Mt. Evans - West Ridge via Chicago Creek
Climbing mountains is dangerous! Please read the Mountaineering Safety Page and make sure you have a map+compass and can use them effectively. A GPS or cell phone can be very helpful with navigation but you should still be able to use a map+compass in case your device stops working.
(September, 2013) Heavy rains caused a large washout on the slope above upper Chicago Lake, on the left side of route photo #19. Portions of the CFI-built trail have been washed out and there is a large debris area. If you hike this route, please be careful when ascending this area.
|Difficulty:|| Class 2 |
|Total Gain:||5,600 feet|
|RT Length:||16.5 - 17.5 miles|
|USGS Quad.:||Mount Evans|
|County Sheriff:||Clear Creek: 303-679-2376
|National Forests:||Arapaho, Pike|
|Wilderness Area:||Mount Evans|
Take Exit 240 at Idaho Springs on Interstate 70. Drive south on Colorado 103 for 13.5 miles at Echo Lake. You can park near the lake (by the picnic area) or drive up to the Echo Lake Lodge and park in one of the parking lots near the entrance to the Mt.
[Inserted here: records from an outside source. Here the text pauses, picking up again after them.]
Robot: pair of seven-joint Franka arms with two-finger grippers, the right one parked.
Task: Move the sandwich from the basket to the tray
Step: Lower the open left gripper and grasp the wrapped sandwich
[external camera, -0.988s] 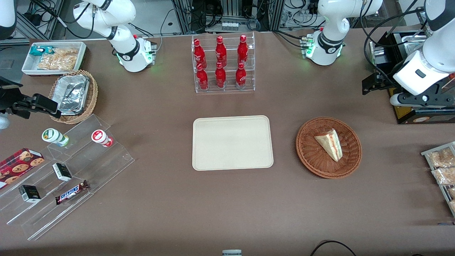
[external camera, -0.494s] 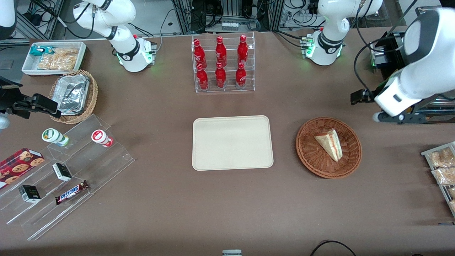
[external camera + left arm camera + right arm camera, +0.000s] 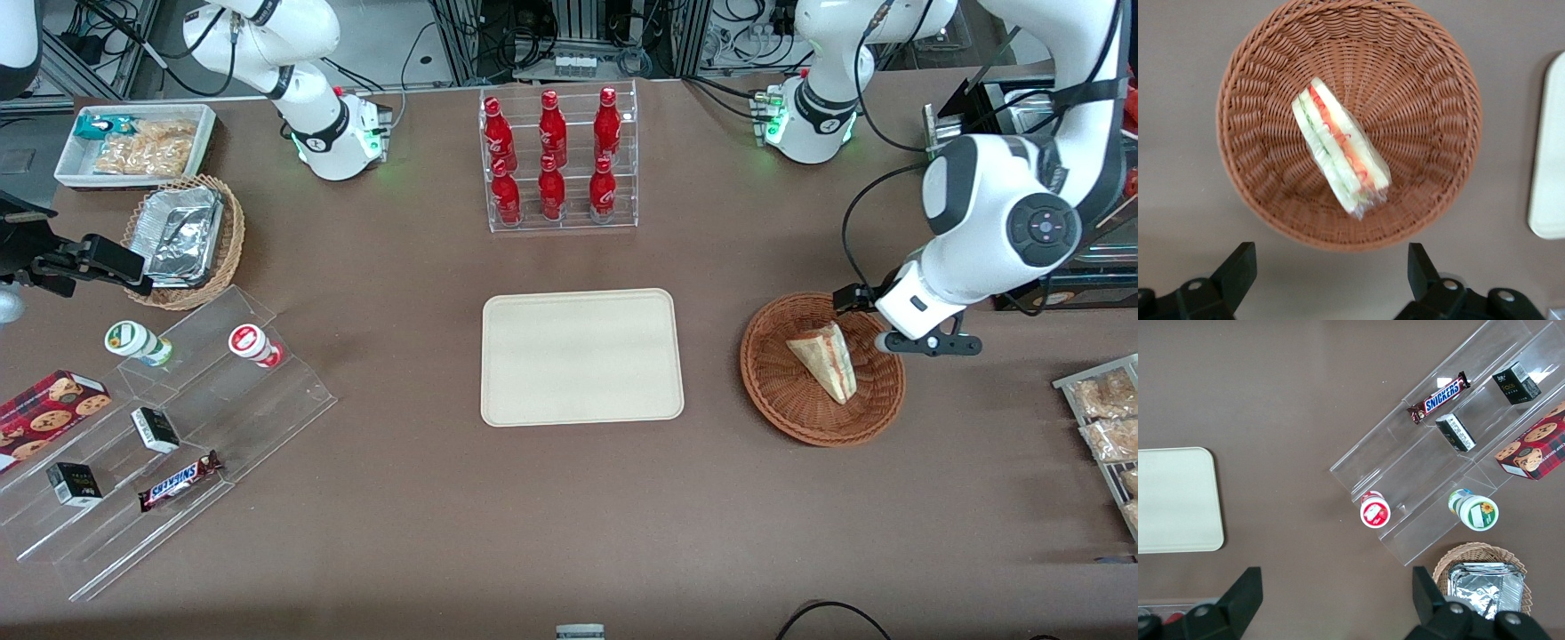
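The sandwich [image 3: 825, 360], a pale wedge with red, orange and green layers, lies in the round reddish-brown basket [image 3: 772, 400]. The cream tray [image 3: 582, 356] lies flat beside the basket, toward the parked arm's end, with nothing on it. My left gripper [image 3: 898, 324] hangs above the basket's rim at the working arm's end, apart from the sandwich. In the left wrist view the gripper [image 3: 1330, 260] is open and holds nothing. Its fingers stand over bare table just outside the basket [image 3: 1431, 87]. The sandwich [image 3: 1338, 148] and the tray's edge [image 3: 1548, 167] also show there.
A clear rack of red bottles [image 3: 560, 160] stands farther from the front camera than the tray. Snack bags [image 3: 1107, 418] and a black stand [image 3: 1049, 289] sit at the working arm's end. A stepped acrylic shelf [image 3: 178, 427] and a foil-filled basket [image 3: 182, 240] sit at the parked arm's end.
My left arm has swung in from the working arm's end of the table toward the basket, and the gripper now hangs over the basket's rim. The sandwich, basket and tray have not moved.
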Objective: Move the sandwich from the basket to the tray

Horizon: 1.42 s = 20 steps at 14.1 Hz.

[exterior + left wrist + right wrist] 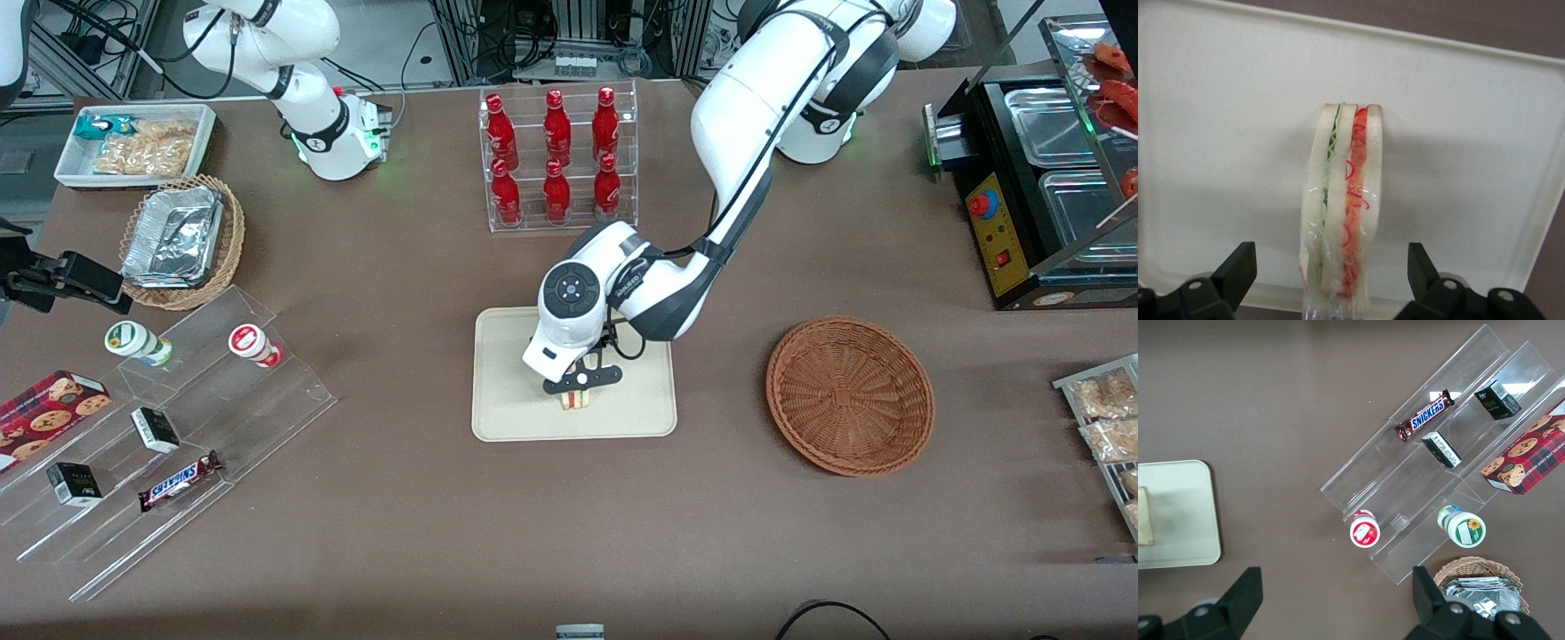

Evans road (Colorado 5).
This route has a great trail all the way to Summit Lake and is considered the standard way to climb Evans from a lower trailhead.
Park near the Echo Lake lodge and locate a trail which starts on the west side of the lodge parking area - Photo #1. Follow the trail west through the forest (Photo #2) for approx. 0.5 mile to reach a trail junction ( 39.65690° N, -105.60568° W) for the Chicago Lakes trail - Photo #3. If you started your hike from the Echo Lake Park, at the northwest corner of the lake, walk south past the lake to reach the Chicago Lakes trail.
Continue west and southwest to the side of a ridge (Photo #4) where you can look down into Chicago Creek. Switchback down 400 feet (Photo #5) to Chicago Creek and cross the creek using a log bridge (Photo #6) to reach a dirt road - Photo #7. Turn left and follow the road up to the Idaho Springs Reservoir ( 39.64498° N, -105.61653° W) at 10,600' - Photo #8. Shortly after the reservoir, pass a couple of cabins (Photo #9) and the road ends at a trail kiosk ( 39.63984° N, -105.61689° W) - Photo #10. Fill out a wilderness permit and follow the trail into the Mt. Evans Wilderness - Photo #11 and Photo #12. After hiking over 1.5 miles in the wilderness, you'll reach an overlook (11,550'), just uphill from Lower Chicago Lake - Photo #13. Your next goal is to reach Upper Chicago Lake ( 39.61269° N, -105.63896° W), but you must get past the headwall which separates the two lakes. Continue southwest/south, weave past some large boulders (Photo #14) and ascend steep terrain on the far right side of the headwall - Photo #15 and Photo #16. After gaining the headwall, it's a short walk to Upper Chicago Lake - Photo #17.
Your goal is to hike to the saddle between Mt. Warren (left) and Mt. Spalding (right), which is 1,100' higher. Turn left, cross the stream outlet (Photo #18) and follow the trail to the base of Mt. Warren's (13,307') west slopes - Photo #19 and Photo #20. Climb steeply up the slope (Photo #21) and traverse south on the great trail - Photo #22. The trail approaches some cliff bands (Photo #23) but you'll find that it is easy to follow and not that difficult. Photo #24 looks back on the ascent. Continue under the cliff bands (Photo #25) to reach the saddle (Photo #26) between Mt. Warren and Mt. Spalding, near the north end of Summit Lake ( 39.60140° N, -105.64241° W) (12,900').
To reach the summit, turn right at the saddle/lake and use Mt. Evans - Route #2 (West Ridge via Mt. Spalding). To reduce the return mileage by about 0.75 mile, the Mt. Evans - Route #5 (Northeast Face) route can be used to return to Summit Lake.
If the Mt. Evans road (Colorado 5) is open and you don't want to hike round-trip, have someone pick you up at the summit or Summit Lake on your return. IMPORTANT: This route enters the Mount Evans Wilderness area. Wilderness areas have special regulations and restrictions for party size, dispersed camping, campfires, etc. Also, dog owners should read the wilderness information carefully because some wilderness areas prohibit dogs to be off-leash and/or limit how close dogs can be to lakes and streams. If you have questions about the Wilderness area, please contact a U.S. Forest Service office for the National Forest(s) listed above.